Alternatives to Animal Testing, Experimentation and Dissection Articles from

Humane education: Replacing animal models in schools and universities

September 2023

The more we can show that viable, humane education alternatives exist and that students graduate with the necessary skills, the harder it will be for educators to continue the practices that result in so much suffering and death.

plastic Cow
Clinical Dissectible Model

Speciesism in education

Speciesism is something most humans are introduced to early in life. Our school systems often value certain species over others, resulting in the exclusion or mistreatment of particular animals. This can manifest in various forms, such as the use of our fellow animals in dissection, biased or incomplete information about certain animal species, and the promotion of harmful animal-related industries like factory farming.

If children are introduced to these injustices at an early age, they accept them as normal. A young person who believes the only way to understand the anatomy of a frog is to cut one open will go on to believe that using our animal kin is essential for scientific discovery.

Schools are institutions where knowledge, values, and social relations are formed. As such, recognising and addressing speciesism in education is a clear starting point to promote a more just and equitable treatment of our animal kin.

One of the ways that we can achieve this is with humane education models.

Education models that use our animal kin

There are a number of education models that use our animal kin in some way for the purpose of helping students understand various biological concepts and principles. Often the individual animals are referred to as “specimens”, language that distances the human from the individual they are about to cut open.


According to the Animal Welfare Institute, more than 12 million animals, including frogs, cats, rats, foetal pigs (unborn pigs cut out of their slaughtered mothers), fishes and a variety of invertebrates are used for dissection in the US each year.
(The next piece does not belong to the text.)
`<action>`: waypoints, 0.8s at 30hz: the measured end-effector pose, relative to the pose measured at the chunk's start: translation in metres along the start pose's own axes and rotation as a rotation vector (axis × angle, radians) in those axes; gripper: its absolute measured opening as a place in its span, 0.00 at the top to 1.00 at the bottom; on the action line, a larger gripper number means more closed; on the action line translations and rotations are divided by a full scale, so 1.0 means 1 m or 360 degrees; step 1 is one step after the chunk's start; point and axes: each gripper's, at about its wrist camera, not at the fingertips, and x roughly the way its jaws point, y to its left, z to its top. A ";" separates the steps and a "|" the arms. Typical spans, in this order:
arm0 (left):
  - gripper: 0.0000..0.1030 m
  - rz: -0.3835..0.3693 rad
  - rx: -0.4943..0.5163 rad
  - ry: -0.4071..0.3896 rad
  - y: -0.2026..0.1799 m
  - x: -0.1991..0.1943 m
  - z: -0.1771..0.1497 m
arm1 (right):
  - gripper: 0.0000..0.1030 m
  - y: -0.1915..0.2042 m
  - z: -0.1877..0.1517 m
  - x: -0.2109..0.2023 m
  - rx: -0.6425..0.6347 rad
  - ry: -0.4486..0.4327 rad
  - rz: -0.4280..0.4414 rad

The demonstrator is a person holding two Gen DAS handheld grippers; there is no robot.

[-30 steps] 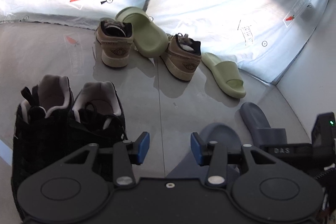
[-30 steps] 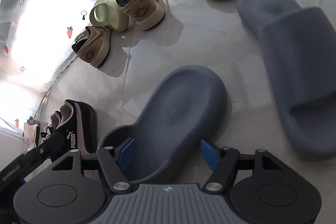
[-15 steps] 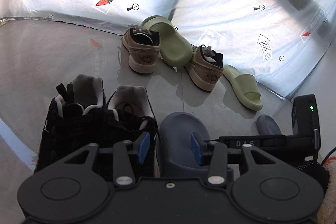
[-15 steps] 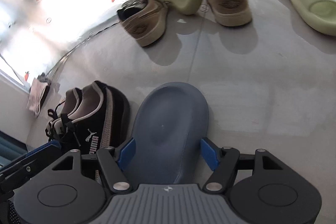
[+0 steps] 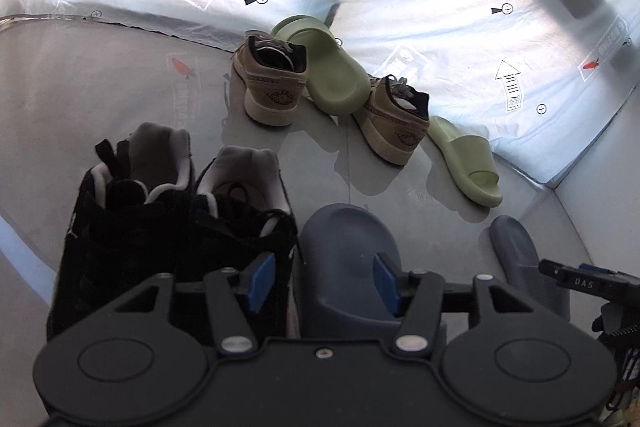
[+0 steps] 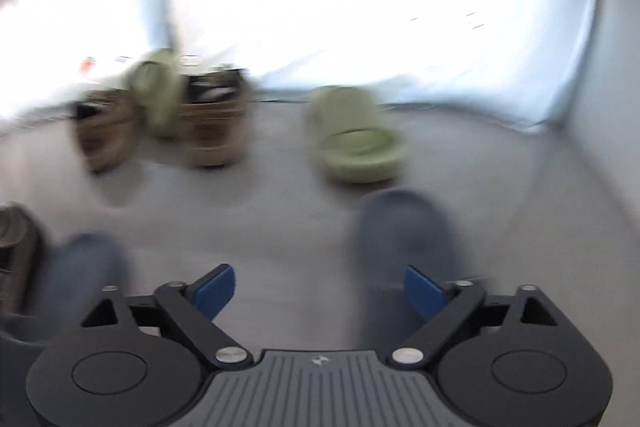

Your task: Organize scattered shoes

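Observation:
A blue-grey slide (image 5: 348, 251) lies flat beside a pair of black sneakers (image 5: 132, 227). My left gripper (image 5: 323, 283) hovers over the gap between them, its jaws opening, with nothing pressed by the pads. The second blue-grey slide (image 5: 516, 251) lies to the right, near my right gripper (image 5: 584, 283). The right wrist view is blurred by motion. In it my right gripper (image 6: 318, 291) has its jaws opening wide over bare floor. One blue slide (image 6: 404, 247) lies ahead right and the other blue slide (image 6: 80, 267) ahead left.
Two tan sneakers (image 5: 274, 83) (image 5: 396, 123) and two green slides (image 5: 332, 71) (image 5: 468, 163) lie scattered at the back, near the white sheet wall (image 5: 440, 7). One green slide leans on a tan sneaker. The floor is grey (image 5: 100, 87).
My right gripper carried the blue slide left, set it beside the black sneakers, let go and swung away to the right. My left gripper's jaws widened.

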 end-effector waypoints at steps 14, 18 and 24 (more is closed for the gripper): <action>0.46 0.0000 -0.0002 0.0002 0.003 0.002 0.002 | 0.06 -0.032 -0.025 0.022 0.0195 0.0238 0.0349; 0.46 -0.0008 0.0022 0.0021 -0.001 0.004 0.000 | 0.06 -0.002 -0.028 0.009 0.0095 0.0270 0.0443; 0.46 -0.0018 0.0036 0.0023 -0.002 0.003 -0.001 | 0.05 0.053 -0.028 -0.005 -0.0011 0.0328 0.0542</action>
This death toll is just part of the picture, as dissection is a commonplace practice in educational establishments across the globe.

In the UK, for example, frogs are the most commonly dissected animals below university level. This is because they’re viewed as relatively easy to obtain with simple anatomy and similarities to humans in some aspects of their physiology.

In the US, the Taskforce on Amphibian Declines and Deformities highlights that the use of frogs as dissection subjects is one contributing factor to why frogs are disappearing from the world’s ponds and waterways – a disappearance that’s having a wider impact on the frogs’ habitats and the other species within them.

However, focusing on the environmental impact of dissection glosses over the suffering inflicted in the name of education.

Frogs are caught and transported in their thousands for dissection purposes. During transport, they may be subjected to poor living conditions, overcrowding, and inadequate nutrition and care. The capture and transportation process itself can be stressful for the frogs and may cause injuries, illness and death.

When the frogs are slaughtered prior to dissection, it’s done using methods such as immersion in a chemical solution or freezing. These methods can cause extreme discomfort and pain.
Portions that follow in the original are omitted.